Preliminary evaluation of the effect of electro-coalescence with conducting sphere approximation on the formation of warm cumulus clouds using SCALE-SDM version 0.2.5-2.3.0

The phenomenon of electric fields applied to droplets, inducing droplet coalescence, is called the electro-coalescence effect. An analytic expression for electro-coalescence with the accurate electrostatic force for a pair of droplets with opposite-sign charges is established by treating the droplets as conducting spheres (CSs). To investigate this effect, we applied a weak electric field to a cumulus cloud using a cloud model that employs the super-droplet method, a probabilistic particle-based microphysics method. This study employs a two-dimensional (2D) large-eddy simulation (LES) in a flow-coupled model to examine aerosol microphysics (such as collision-coalescence enhancement, velocity fluctuations, and supersaturation fluctuations) in warm cumulus clouds without relying on subgrid dynamics.
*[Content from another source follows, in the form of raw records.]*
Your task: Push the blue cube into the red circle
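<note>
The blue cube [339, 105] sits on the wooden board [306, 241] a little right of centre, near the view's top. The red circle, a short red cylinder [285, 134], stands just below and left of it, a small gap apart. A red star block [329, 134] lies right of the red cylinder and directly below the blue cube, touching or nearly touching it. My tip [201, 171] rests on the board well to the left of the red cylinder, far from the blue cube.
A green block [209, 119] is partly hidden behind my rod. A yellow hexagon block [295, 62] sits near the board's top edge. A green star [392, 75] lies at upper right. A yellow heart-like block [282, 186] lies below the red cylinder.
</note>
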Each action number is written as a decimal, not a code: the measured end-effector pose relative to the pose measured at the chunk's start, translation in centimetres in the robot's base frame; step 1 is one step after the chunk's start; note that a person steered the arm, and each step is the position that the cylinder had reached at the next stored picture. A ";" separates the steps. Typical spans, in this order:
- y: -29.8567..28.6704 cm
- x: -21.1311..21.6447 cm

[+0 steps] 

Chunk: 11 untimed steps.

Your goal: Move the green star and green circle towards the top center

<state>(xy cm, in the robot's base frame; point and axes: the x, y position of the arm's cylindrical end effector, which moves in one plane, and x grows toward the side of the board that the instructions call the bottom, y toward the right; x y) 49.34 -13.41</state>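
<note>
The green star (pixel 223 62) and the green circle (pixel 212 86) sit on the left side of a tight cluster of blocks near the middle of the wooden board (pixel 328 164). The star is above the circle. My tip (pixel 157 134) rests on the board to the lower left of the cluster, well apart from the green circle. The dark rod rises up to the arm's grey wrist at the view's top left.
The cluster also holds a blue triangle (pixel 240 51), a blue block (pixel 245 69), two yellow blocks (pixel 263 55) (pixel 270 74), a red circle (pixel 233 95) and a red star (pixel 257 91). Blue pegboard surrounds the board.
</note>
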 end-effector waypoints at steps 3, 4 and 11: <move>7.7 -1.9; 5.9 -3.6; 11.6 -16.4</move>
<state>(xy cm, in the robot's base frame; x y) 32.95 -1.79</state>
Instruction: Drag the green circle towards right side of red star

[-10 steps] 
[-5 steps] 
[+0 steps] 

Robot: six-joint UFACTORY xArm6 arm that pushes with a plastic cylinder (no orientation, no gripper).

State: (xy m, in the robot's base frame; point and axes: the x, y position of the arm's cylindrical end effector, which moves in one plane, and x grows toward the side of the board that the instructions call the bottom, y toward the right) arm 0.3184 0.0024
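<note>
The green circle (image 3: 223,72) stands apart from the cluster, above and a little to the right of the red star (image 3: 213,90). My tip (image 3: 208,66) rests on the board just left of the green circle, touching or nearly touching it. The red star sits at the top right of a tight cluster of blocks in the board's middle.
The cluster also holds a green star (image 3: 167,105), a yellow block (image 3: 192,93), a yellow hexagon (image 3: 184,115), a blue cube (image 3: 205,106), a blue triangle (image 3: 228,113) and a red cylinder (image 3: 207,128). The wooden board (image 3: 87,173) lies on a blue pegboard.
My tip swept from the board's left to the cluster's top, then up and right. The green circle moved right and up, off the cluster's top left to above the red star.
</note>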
In the simulation, we assume that droplets carry opposite-sign charges and are well mixed within the cloud. The charge is not treated as an individual particle attribute. To assess fluctuation effects, we conducted 50 simulations with varying pseudo-random number sequences for each electro-coalescence treatment. The results show that, with CS treatment, the electrostatic force contributes a larger effect on cloud evolution than in previous research. With a lower charge limit of the maximum charge amount on the droplet, the domain total precipitation with CS treatment for droplets with opposite signs is higher than that with the no-charge (NC) setting. Compared to previous work, the multi-image dipole treatment of CS results in higher precipitation. It is found that the electro-coalescence effect could affect rain formation even when the droplet charge is at the lower charge limit. High pollution levels result in greater sensitivity to electro-coalescence. The results show that, when the charge ratio between two droplets is over 100, the short-range attractive electric force due to the multi-image dipole would also significantly enhance precipitation for the cumulus. It is indicated that, although the accurate treatment of the electrostatic force with the CS method would require 30 % longer computation time than before, it is worthwhile to include it in cloud, weather, and climate models.